* WORK ORDER:
Retype the listing below, keeping every line the same.

___ DATASET SECTION

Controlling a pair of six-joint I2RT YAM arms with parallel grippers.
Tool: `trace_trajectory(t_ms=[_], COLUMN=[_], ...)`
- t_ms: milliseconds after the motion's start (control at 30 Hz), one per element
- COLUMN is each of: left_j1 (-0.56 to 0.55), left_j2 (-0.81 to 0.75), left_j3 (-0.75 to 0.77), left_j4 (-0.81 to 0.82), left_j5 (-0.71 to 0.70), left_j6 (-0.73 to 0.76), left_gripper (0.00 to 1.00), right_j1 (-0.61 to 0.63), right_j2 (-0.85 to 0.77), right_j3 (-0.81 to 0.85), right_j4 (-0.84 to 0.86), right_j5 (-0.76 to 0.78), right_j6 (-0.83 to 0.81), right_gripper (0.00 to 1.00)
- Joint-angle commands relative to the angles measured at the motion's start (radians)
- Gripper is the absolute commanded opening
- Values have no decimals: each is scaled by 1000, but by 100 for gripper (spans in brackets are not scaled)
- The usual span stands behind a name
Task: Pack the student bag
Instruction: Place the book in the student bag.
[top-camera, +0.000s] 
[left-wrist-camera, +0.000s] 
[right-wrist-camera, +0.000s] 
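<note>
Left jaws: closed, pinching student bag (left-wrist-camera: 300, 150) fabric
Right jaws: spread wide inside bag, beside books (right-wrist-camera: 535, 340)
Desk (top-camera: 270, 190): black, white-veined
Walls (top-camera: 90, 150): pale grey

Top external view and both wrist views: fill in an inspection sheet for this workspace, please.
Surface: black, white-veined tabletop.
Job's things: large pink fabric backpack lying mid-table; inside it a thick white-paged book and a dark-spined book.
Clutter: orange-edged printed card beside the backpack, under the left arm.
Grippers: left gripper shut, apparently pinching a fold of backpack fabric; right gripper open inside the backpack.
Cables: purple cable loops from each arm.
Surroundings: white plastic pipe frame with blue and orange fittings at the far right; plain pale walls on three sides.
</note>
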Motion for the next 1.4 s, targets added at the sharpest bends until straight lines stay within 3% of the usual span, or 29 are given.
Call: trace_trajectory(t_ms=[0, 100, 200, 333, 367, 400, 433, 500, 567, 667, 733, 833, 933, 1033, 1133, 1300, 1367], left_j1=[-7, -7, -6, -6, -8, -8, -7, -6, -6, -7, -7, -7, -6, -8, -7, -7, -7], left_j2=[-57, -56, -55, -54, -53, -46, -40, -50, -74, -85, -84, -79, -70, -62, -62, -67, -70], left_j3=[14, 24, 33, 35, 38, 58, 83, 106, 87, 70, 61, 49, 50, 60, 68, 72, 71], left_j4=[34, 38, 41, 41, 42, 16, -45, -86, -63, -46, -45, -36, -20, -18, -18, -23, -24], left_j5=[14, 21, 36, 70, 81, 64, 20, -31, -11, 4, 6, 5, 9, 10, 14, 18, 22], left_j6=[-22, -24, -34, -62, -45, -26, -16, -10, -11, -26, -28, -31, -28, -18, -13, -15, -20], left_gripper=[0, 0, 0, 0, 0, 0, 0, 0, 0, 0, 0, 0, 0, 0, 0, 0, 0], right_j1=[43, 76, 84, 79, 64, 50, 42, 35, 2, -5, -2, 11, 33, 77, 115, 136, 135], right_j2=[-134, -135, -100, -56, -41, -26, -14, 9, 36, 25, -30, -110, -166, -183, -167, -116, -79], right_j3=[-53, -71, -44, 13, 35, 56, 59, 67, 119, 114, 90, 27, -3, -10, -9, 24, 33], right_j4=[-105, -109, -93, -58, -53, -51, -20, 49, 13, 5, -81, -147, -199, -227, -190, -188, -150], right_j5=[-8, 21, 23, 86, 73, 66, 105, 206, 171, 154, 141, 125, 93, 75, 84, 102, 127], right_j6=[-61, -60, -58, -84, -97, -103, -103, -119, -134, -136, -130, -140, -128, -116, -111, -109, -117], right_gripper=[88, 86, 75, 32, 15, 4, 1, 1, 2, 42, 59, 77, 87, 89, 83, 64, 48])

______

* EXERCISE OUTPUT:
Controlling a pair of six-joint I2RT YAM arms with parallel grippers.
Tool: `trace_trajectory(t_ms=[_], COLUMN=[_], ...)`
- t_ms: milliseconds after the motion's start (control at 30 Hz), one per element
- COLUMN is each of: left_j1 (-0.56 to 0.55), left_j2 (-0.81 to 0.75), left_j3 (-0.75 to 0.77), left_j4 (-0.81 to 0.82), left_j5 (-0.71 to 0.70), left_j6 (-0.73 to 0.76), left_gripper (0.00 to 1.00), right_j1 (-0.61 to 0.63), right_j2 (-0.85 to 0.77), right_j3 (-0.81 to 0.85), right_j4 (-0.84 to 0.86), right_j5 (-0.76 to 0.78), right_j6 (-0.83 to 0.81), right_gripper (0.00 to 1.00)
- Joint-angle commands relative to the angles measured at the motion's start (radians)
- Gripper is the absolute commanded opening
- Values have no decimals: each is scaled by 1000, but by 100 for gripper (spans in brackets are not scaled)
- The usual span stands behind a name
Task: Pack the student bag
Instruction: Place the book in the student bag.
[top-camera, +0.000s] 
[left-wrist-camera, +0.000s] 
[right-wrist-camera, +0.000s] 
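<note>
Left jaws: closed, pinching student bag (left-wrist-camera: 300, 150) fabric
Right jaws: spread wide inside bag, beside books (right-wrist-camera: 535, 340)
Desk (top-camera: 270, 190): black, white-veined
Walls (top-camera: 90, 150): pale grey

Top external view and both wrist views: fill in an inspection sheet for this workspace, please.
Surface: black, white-veined tabletop.
Job's things: large pink fabric backpack lying mid-table; inside it a thick white-paged book and a dark-spined book.
Clutter: orange-edged printed card beside the backpack, under the left arm.
Grippers: left gripper shut, apparently pinching a fold of backpack fabric; right gripper open inside the backpack.
Cables: purple cable loops from each arm.
Surroundings: white plastic pipe frame with blue and orange fittings at the far right; plain pale walls on three sides.
</note>
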Motion for the next 1.4 s, targets added at the sharpest bends until straight lines stay within 3% of the usual span, or 29 are given.
Call: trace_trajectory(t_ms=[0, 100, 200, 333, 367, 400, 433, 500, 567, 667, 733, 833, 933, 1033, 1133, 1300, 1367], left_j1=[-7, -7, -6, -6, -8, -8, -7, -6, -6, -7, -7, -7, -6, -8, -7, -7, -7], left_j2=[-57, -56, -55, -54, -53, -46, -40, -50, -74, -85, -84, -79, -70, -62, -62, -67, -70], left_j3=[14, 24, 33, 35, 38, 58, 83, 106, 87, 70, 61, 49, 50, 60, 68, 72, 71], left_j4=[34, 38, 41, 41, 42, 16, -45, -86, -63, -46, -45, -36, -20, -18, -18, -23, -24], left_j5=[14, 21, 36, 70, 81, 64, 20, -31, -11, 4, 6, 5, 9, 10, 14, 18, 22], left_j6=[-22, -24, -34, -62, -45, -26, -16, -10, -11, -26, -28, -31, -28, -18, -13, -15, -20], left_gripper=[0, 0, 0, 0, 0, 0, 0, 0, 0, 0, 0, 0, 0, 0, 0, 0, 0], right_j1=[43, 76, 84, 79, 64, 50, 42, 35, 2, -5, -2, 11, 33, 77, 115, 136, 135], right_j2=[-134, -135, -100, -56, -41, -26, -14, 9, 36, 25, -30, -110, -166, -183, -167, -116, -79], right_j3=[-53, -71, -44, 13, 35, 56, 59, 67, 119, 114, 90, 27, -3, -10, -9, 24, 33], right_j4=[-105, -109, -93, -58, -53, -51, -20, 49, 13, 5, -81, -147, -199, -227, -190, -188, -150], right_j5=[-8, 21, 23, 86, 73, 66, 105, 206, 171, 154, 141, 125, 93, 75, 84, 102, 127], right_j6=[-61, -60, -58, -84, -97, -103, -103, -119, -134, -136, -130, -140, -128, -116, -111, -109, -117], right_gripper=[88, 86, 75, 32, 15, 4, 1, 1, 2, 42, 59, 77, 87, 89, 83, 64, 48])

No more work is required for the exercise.